When Percy married in 1863, he and his new family settled in Buckinghamshire. Their Regency home, Hill House was ideally placed for the study of the English wooded landscape, as it looked across the Misbourne Valley to the beech woods and beyond. Percy reached the peak of his popularity as an artist during the years he spent at Hill House and was able to support the extravagant tastes of his wife - maintaining a carriage and employing an army of servants.

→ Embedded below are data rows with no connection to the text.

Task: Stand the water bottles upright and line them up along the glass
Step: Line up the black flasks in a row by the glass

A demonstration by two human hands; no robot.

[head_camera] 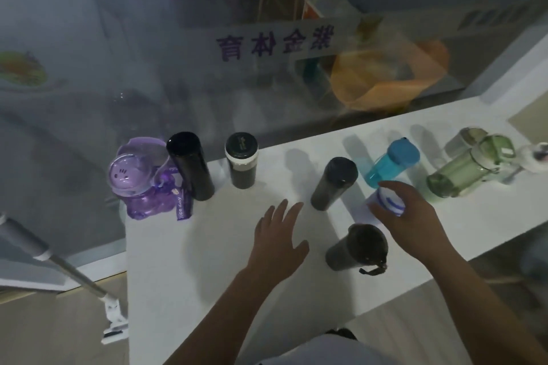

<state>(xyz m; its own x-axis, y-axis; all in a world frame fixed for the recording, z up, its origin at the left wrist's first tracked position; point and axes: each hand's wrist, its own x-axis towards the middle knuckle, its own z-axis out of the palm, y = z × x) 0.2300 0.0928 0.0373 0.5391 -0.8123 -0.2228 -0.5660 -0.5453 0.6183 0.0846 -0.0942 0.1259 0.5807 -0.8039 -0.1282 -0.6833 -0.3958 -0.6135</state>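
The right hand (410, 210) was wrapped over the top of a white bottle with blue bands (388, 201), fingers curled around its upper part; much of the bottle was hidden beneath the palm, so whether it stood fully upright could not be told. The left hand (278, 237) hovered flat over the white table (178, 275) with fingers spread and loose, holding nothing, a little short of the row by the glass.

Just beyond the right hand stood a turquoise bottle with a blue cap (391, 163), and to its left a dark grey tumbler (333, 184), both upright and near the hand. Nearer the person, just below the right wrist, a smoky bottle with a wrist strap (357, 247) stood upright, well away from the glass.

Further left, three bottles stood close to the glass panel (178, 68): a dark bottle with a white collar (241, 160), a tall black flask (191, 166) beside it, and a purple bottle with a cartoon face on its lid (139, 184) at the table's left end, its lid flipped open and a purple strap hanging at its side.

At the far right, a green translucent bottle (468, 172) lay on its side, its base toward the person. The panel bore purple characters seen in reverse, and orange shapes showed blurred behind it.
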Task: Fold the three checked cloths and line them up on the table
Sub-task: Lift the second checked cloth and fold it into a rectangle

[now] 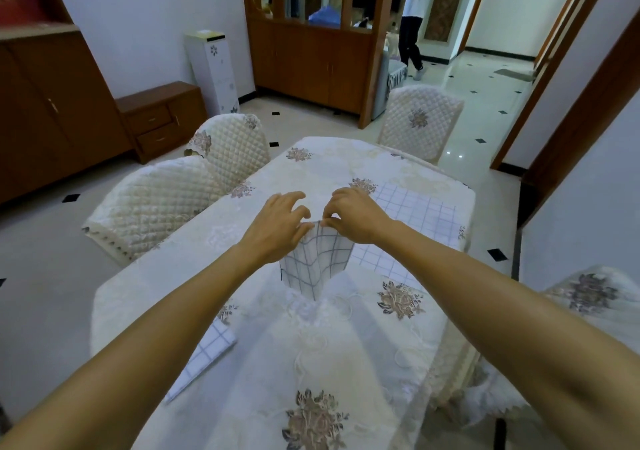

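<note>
While you hold the 1st checked cloth [313,259] up over the table [311,356], both hands pinch its top edge: left hand [280,223] w/ thumb on the fabric & fingers curled apart, right hand [353,214] thumb to forefinger. The 2nd checked cloth [415,214] lies flat on the far right, behind your right wrist. The 3rd checked cloth [207,349] lies at the table's left edge, partly under your left forearm.

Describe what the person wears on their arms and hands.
Nothing worn shows. The left hand and right hand are bare, without gloves, and no ring is visible. The left forearm and right forearm are bare too: no sleeve reaches into view, and neither wrist carries a watch or bracelet.
</note>
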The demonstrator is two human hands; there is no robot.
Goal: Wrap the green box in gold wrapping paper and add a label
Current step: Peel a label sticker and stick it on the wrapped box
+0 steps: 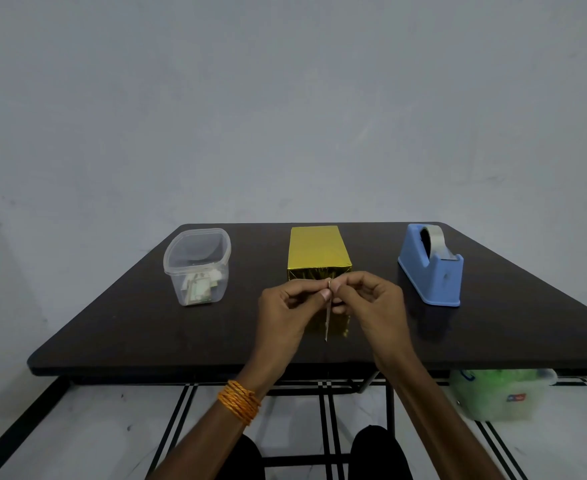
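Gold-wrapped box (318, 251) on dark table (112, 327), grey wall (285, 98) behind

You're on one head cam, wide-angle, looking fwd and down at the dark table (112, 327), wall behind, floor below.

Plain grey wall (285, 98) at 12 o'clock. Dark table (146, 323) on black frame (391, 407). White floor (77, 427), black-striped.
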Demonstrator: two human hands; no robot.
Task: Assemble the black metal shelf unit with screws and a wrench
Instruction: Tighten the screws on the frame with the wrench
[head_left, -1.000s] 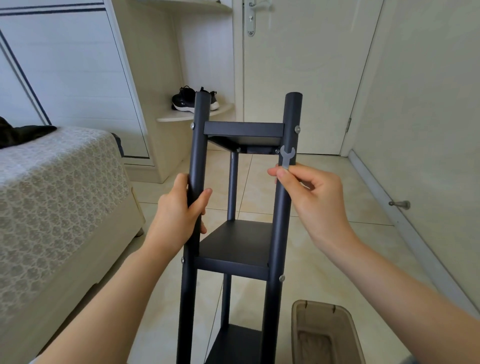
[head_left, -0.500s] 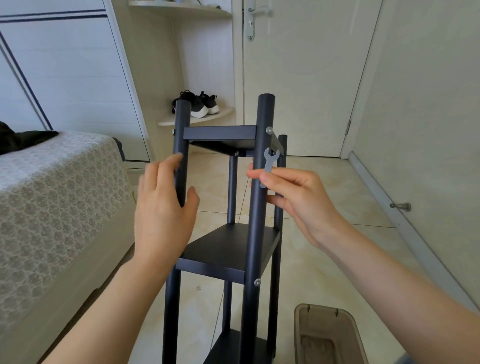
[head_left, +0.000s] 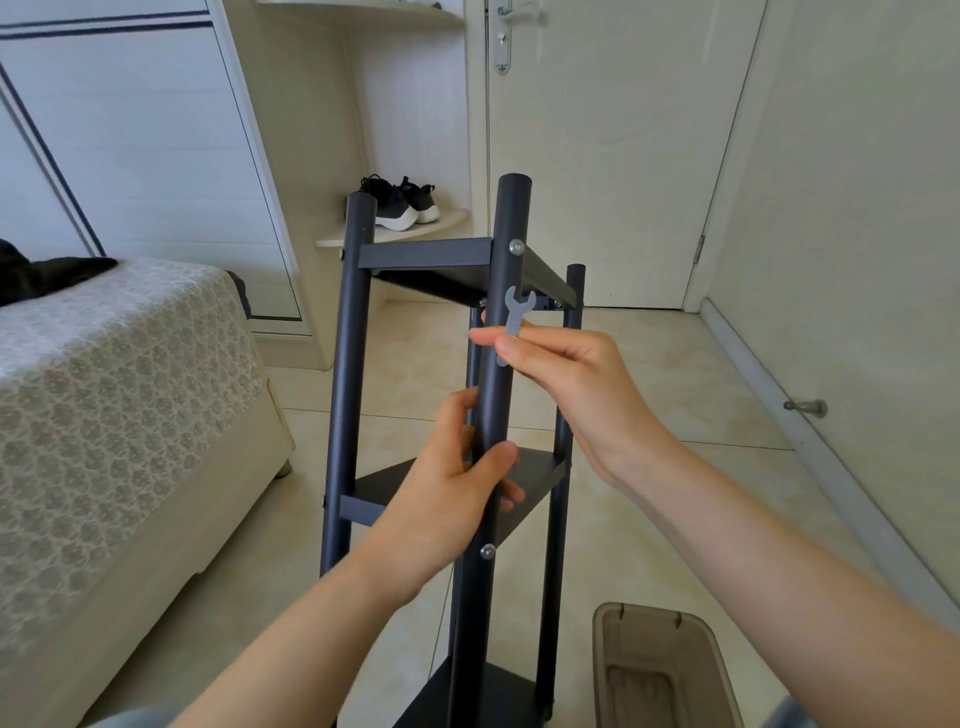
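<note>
- Wraps the left grip (head_left: 447, 483) round the front post (head_left: 511, 218) of the black shelf unit (head_left: 343, 364): fingers curled behind, thumb across the front, just above the middle shelf (head_left: 540, 470).
- Pinches a little grey wrench (head_left: 518, 312) in the right grip (head_left: 566, 374), thumb and forefinger on the handle, open end pointing up, right in front of that same post.
- Keeps the wrench head a bit below the silver screw (head_left: 516, 247) where the top shelf (head_left: 426, 253) meets the post. Not touching it, as far as can be told.
- Shows a second screw (head_left: 487, 552) lower on the post, just under the left grip, at the middle shelf joint.
- Stands upright on the tiled floor (head_left: 649, 415), bottom shelf partly cut off by the frame edge.
- Sits to the right of a bed (head_left: 130, 389) with a patterned cover, and has a brown plastic bin (head_left: 660, 670) near its foot on the right.
- Has black sneakers (head_left: 400, 202) on a corner ledge behind it, plus a closed door (head_left: 597, 156) further back and a metal door stopper (head_left: 808, 408) low on the right wall.
</note>
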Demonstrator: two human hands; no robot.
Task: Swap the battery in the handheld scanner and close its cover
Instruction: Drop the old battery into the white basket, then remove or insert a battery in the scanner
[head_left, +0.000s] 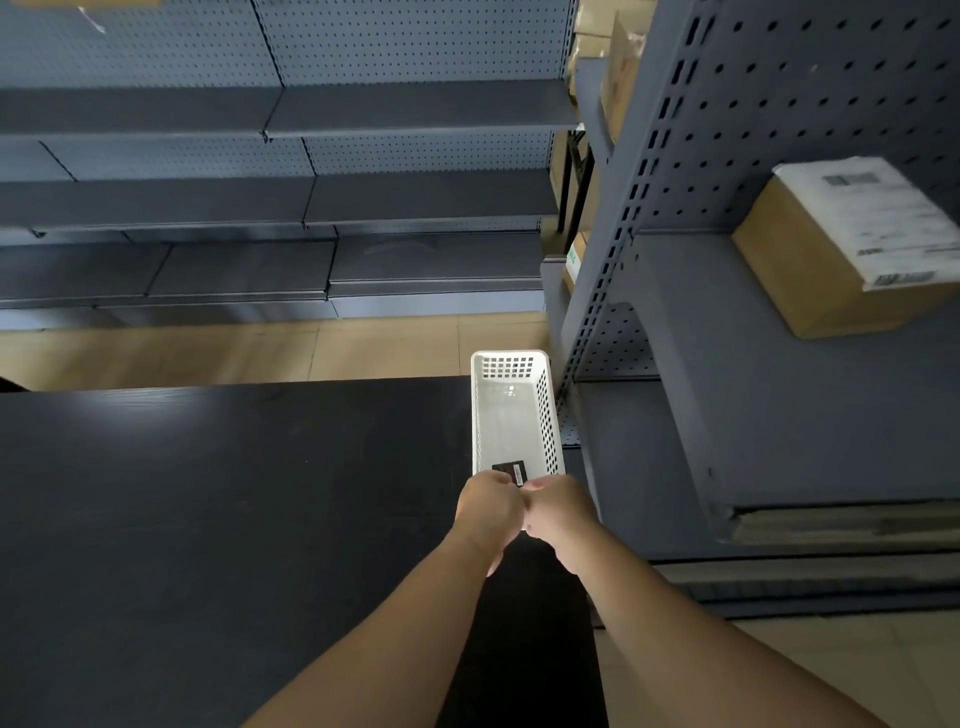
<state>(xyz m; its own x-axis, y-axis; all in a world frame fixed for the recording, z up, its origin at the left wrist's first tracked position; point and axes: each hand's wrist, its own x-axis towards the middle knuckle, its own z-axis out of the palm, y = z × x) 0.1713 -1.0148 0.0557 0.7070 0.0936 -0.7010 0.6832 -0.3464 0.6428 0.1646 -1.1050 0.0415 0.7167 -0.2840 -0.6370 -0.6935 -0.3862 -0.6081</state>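
Observation:
My left hand (485, 506) and my right hand (558, 512) are pressed together, fingers curled, at the near end of a white perforated basket (545, 415). A small black item with a white label (510, 473) shows just above my fingertips, over the basket's near end. Both hands seem to grip it, though they hide most of it. I cannot tell whether it is the battery or part of the scanner. The rest of the basket's floor looks bare.
The basket sits at the right edge of a dark table (234, 519). A grey pegboard shelf unit (727, 364) stands close on the right, holding a cardboard box (841, 254). More grey shelves (291, 202) line the far wall beyond a tan floor.

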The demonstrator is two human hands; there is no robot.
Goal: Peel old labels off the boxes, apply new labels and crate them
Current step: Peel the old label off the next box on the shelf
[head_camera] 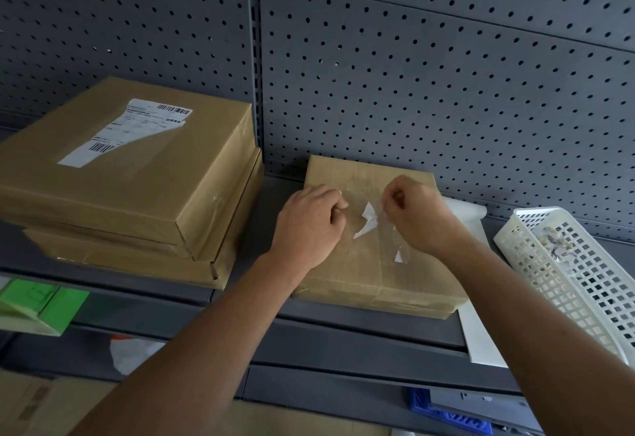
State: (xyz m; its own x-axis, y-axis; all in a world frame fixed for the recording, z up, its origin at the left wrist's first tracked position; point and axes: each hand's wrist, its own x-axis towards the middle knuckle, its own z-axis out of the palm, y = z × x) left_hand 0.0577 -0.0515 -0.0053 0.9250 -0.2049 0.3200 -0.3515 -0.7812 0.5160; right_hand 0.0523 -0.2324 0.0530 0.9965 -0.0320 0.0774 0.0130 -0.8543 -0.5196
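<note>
Both forearms reach up mid-frame to the box [371, 263], where the left hand [309, 222] rests curled, its grip unclear, and the right hand [417, 217] pinches the torn label [368, 216]; at right a white basket [567, 284] holds paper scraps [556, 245]; at upper left, stacked boxes [120, 188] bear a label [127, 131].

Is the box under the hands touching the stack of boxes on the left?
Apart. The head view shows a strip of bare grey shelf between the box and the stack of boxes.
</note>
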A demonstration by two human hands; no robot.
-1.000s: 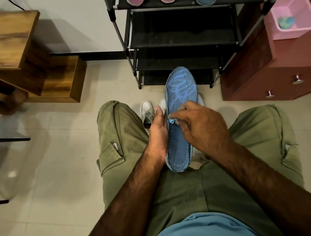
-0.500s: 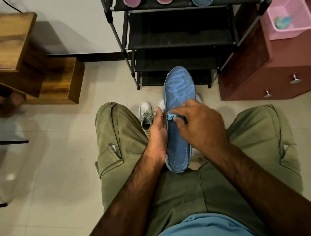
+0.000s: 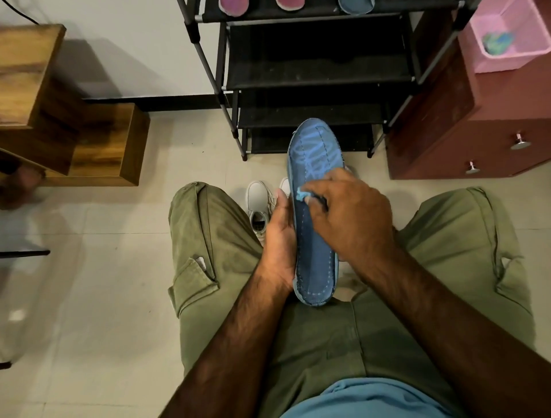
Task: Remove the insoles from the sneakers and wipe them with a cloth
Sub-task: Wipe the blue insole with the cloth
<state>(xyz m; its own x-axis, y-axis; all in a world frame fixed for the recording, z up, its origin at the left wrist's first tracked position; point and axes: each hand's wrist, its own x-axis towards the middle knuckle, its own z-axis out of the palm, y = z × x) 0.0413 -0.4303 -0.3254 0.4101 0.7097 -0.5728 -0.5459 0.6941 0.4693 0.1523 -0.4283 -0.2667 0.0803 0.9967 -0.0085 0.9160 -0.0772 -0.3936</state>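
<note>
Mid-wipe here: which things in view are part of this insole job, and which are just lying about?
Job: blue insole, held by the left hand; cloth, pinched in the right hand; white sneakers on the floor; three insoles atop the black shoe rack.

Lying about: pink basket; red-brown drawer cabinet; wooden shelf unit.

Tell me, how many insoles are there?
4. The left hand grips a big blue insole; atop the rack lie a left pink insole, middle pink insole and right blue insole. More may be hidden.
</note>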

In the Autumn of 1865 Percy visited Venice, returning home through Switzerland and Paris. No further foreign travel was possible, owing to the outbreak of war between Prussia and Austria the following year. In spite of this trip abroad it was the Welsh landscape that inspired and moved S R Percy. He was particularly fond of the villages of Llanbedr and Arthog, which are situated on either side of the Mawddach estuary in Merioneth.
Percy died in 1886.
Exhibited : Royal Academy (1842-1886), 73 works; British Institute, 48 works; Suffolk Street, 73works.
Museums : The Victoria Art Gallery, Bath; the National Museum of Wales, Cardiff; The Museum of Fine Arts, Canada; and museums and city art galleries in Leicester, Nottingham, Sheffield, Sunderland, Salford and York.